Browsing a frequently visited site the other day I ran across a quote that inspired this post. “Any large-scale human cooperation-whether a modern state, a medieval church, an ancient city or an archaic tribe, is rooted in common myths that exist only in people’s collective imagination…”
The author, Yuval Noah Harari, for those unfamiliar with his work, is a historian, professor and writer of several best-selling books including Sapiens, Homo Deus, and A Brief History of Humankind. He is also a supremely rational and some might say contrarian thinker. His writings reflect that perspective, among other things, rejecting the idea that human beings are evolution’s greatest success story, and asserting that life itself is bereft of meaning.
Perhaps you may find such ideas off-putting and indeed some may react squeamishly to the contention that religions are founded on myths but let me suggest a slight substitution in phrasing to test the idea further.
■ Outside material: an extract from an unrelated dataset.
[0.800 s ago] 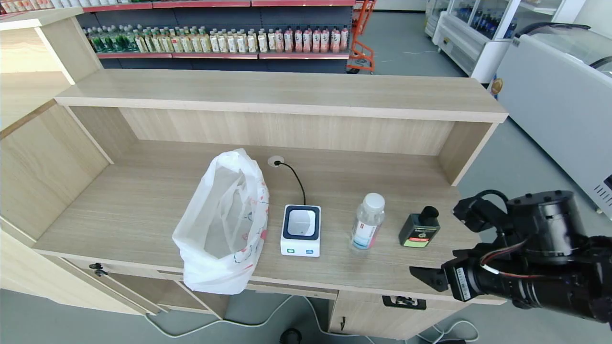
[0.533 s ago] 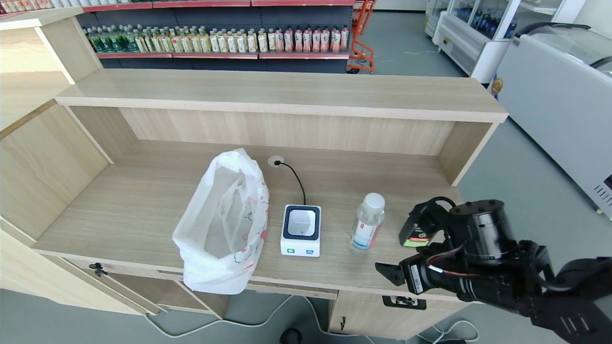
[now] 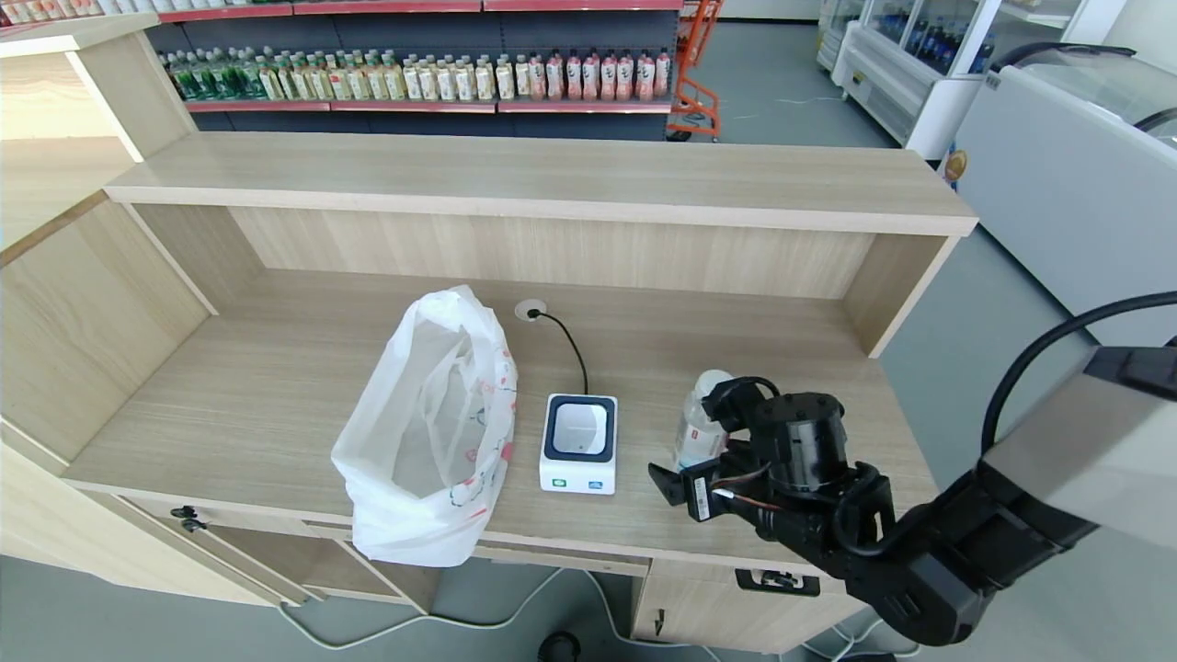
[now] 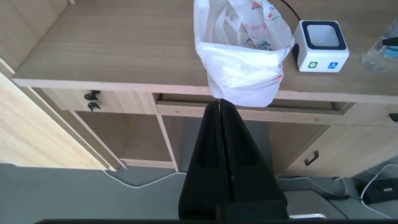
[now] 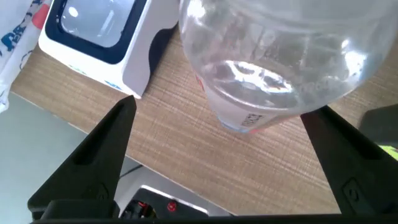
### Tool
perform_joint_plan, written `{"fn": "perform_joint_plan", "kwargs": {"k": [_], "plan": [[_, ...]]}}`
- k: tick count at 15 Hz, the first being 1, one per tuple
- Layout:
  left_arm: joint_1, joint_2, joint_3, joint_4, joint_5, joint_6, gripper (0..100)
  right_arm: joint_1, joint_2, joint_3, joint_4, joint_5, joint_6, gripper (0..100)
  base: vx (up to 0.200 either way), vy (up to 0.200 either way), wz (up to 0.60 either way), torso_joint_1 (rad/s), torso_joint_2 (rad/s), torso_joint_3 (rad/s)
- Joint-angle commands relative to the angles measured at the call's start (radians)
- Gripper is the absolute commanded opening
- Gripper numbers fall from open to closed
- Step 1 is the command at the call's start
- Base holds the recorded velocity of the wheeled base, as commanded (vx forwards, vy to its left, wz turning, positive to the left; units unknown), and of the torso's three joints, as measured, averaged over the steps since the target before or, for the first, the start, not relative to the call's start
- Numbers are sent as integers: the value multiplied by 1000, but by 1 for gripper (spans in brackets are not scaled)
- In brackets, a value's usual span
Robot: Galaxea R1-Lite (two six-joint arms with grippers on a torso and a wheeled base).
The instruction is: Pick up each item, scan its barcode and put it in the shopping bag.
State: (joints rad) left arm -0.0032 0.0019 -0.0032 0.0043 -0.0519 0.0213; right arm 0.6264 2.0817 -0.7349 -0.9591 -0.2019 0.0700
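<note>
A clear water bottle with a white cap stands on the counter right of the scanner. My right arm is right against it and hides part of it. In the right wrist view my right gripper is open, with the bottle between its two black fingers and neither finger touching it. A dark bottle with a green label shows beside the water bottle. The white shopping bag stands open left of the scanner. My left gripper is shut and empty, low in front of the counter below the bag.
The scanner's black cable runs back to a hole in the counter. A raised back shelf and side panels enclose the counter. Drawers with handles sit under its front edge. Bare wood lies left of the bag.
My right arm has swung left from the counter's right end to the water bottle and now covers the dark bottle in the head view. Bag, scanner and water bottle have not moved.
</note>
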Motion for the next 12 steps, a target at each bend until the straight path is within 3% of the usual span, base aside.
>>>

What if I said religions (and all other human institutions and conventions) are founded on stories that are based only on people’s shared belief? Now, I don’t want to be accused of sophistry, but I do want to cast Harari’s thesis in a more neutral light so that we can move beyond the emotional context that so often accompanies discussions of faith, the existence of God, much less the preeminence of one religion, people or nation over another.
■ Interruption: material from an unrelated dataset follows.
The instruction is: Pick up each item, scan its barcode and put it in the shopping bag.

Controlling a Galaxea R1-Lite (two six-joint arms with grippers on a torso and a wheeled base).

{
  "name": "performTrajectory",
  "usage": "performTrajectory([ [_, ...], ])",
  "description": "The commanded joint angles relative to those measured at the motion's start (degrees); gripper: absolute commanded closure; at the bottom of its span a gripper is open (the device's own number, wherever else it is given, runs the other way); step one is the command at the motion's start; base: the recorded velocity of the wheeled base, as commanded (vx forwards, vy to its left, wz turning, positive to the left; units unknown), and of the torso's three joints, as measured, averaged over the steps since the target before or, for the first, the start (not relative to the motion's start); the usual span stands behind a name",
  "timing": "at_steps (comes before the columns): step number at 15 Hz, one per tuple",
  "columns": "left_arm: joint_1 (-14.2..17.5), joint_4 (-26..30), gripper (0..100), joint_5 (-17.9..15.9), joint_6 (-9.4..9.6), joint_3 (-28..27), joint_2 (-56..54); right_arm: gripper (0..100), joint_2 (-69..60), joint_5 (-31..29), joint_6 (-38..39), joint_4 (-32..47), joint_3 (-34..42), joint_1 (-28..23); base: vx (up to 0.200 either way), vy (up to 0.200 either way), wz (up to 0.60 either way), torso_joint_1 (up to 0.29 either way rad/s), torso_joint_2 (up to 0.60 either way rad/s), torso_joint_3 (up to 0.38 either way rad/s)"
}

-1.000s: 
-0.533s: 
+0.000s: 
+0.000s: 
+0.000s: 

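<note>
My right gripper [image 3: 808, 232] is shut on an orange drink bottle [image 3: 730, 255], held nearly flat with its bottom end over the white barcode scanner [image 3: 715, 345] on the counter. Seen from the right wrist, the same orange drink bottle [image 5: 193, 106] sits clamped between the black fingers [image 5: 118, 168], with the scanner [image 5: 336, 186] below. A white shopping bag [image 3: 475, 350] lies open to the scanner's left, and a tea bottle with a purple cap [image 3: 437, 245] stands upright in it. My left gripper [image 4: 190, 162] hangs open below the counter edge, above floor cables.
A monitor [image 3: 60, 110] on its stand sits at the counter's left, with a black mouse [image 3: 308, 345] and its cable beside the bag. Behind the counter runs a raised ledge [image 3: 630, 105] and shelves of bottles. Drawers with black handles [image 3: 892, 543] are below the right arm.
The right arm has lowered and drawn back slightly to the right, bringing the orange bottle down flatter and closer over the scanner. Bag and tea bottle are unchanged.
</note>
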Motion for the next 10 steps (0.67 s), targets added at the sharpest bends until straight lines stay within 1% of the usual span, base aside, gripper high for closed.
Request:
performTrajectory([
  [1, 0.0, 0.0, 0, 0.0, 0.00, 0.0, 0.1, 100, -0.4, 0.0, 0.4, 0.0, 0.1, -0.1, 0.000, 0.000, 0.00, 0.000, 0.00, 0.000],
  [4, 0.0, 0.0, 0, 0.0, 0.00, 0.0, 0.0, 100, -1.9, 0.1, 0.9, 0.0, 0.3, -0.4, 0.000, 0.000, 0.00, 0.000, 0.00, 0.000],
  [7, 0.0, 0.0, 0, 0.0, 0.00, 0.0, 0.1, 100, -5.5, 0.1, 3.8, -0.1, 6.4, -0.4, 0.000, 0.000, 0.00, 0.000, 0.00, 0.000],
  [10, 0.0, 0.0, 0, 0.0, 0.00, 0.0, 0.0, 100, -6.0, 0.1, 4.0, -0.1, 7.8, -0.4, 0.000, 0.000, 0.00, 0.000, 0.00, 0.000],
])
Let me also admit that I was relatively young when it first occurred to me that history and mythology were more than kissing cousins. It is not a novel epiphany of course. The point is that both are a set of stories recounting events and beings which may or may not be proven to be factual. Nor is the existence of ancient manuscripts that curate those stories compelling evidence of fact. The acceptance of those stories by multitudes of believers is the single thread by which so-called reality hangs.
Put simply, that is Harari’s contention. The faithful sustain the faith through their collective investment in a common story. We might add that it is irrelevant whether one considers those stories fact or fiction. We are free to accept or reject the legitimacy of any set of stories, it comes down to our personal beliefs. By way of example, those who question the gospels, at least one of which was written within the span of a human lifetime from the dates on which the events occurred, accept without question the existence of people and events reported by historians living hundreds and even thousands of years after the facts they report. What lends credence to ancient historians but denies it to testament authors?
Even the history of our own country is questionable, a record that selectively includes or excludes events to accomodate a favorable narrative. After all, isn’t that precisely what we see happening today in attempts to excise our nation’s racial history and ban books that contain stories of our checkered past from our schools? It is no wonder then that people question even present-day events such as the outcome of elections, without need for supportable proof and in the face of more than ample contradictory evidence. A common myth, rooted in some people’s collective imagination sustains these beliefs.
It is not a stretch to extend this thesis to our laws and their underpinnings. The framework on which they hang is both Western and Abrahamic practice and specifically our Constitution. But what sustains these conventions? The Constitution is not definitive as we might suppose, but malleable and open to interpretation by the courts as we have seen. It is by no means inconceivable that the people of this country could be convinced of alternative beliefs that favor a very different way forward for our nation than was envisioned by its founders. I don’t wish to be an alarmist, but that possibility is as plausible today as a politician refusing to accept the will of the people in a free and open election. If large numbers of people can accept one fairy-tale, they can certainly accept another. If reality rests on such a slender thread, how then are we to discern the validity of any story?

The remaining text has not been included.